Detection of very small tree plantations and tree-level characterization using open-access remote-sensing databases
UNIVERSAL IDENTIFIER: http://hdl.handle.net/11093/1728
EDITED VERSION: https://www.mdpi.com/2072-4292/12/14/2276
UNESCO SUBJECT: 2505.04 Utilización del Terreno ; 5401.03 Utilización de la Tierra ; 3106 Ciencia Forestal
DOCUMENT TYPE: article
Highly fragmented land property hinders the planning and management of single species tree plantations. In such situations, acquiring information about the available resources is challenging. This study aims to propose a method to locate and characterize tree plantations in these cases. Galicia (Northwest of Spain) is an area where property is extremely divided into small parcels. European chestnut (Castanea sativa) plantations are an important source of income there; however, it is often difficult to obtain information about them due to their small size and scattered distribution. Therefore, we selected a Galician region with a high presence of chestnut plantations as a case study area in order to locate and characterize small plantations using open-access data. First, we detected the location of chestnut plantations applying a supervised classification for a combination of: Sentinel-2 images and the open-access low-density Light Detection and Ranging (LiDAR) point clouds, obtained from the untapped open-access LiDAR Spanish national database. Three classification algorithms were used: Random Forest (RF), Support Vector Machine (SVM), and XGBoost. We later characterized the plots at the tree-level using the LiDAR point-cloud. We detected individual trees and obtained their height applying a local maxima algorithm to a point-cloud-derived Canopy Height Model (CHM). We also calculated the crown surface of each tree by applying a method based on two-dimensional (2D) tree shape reconstruction and canopy segmentation to a projection of the LiDAR point cloud.

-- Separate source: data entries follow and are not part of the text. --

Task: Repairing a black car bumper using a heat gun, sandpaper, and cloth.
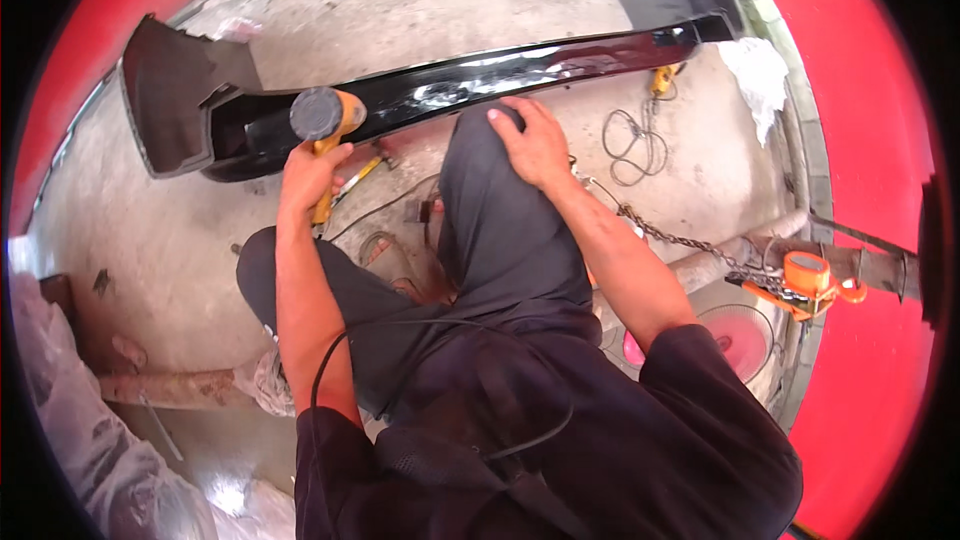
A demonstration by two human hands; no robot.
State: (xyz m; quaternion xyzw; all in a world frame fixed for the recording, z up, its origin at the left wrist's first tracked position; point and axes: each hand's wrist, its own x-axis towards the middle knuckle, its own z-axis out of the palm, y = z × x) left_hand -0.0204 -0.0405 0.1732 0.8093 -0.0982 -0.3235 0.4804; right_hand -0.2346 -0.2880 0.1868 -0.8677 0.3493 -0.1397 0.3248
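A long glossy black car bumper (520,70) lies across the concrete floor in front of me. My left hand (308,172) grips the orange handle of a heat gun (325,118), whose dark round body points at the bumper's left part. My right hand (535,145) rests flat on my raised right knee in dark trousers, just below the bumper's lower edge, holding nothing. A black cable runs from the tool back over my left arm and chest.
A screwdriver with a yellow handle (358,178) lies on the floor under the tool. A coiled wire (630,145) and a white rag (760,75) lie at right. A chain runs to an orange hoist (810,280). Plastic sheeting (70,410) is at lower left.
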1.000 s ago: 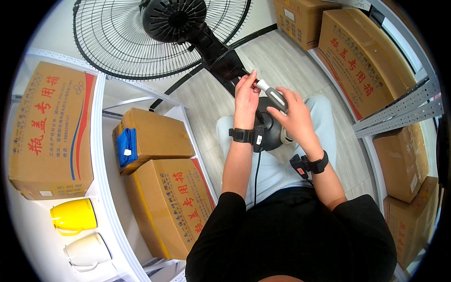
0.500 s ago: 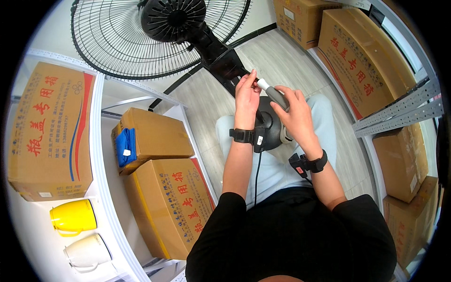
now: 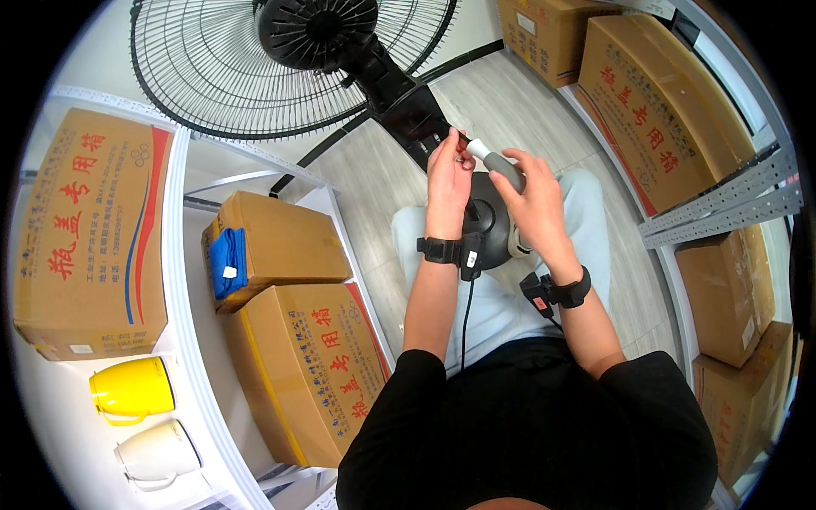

Chestnut plantations were detected with an overall accuracy of 81.5%. Individual trees were identified with a detection rate of 96%. The coefficient of determination R2 value for tree height estimation was 0.83, while for the crown surface calculation it was 0.74. The accuracy achieved with these open-access databases makes the proposed procedure suitable for acquiring knowledge about the location and state of chestnut plantations as well as for monitoring their evolution.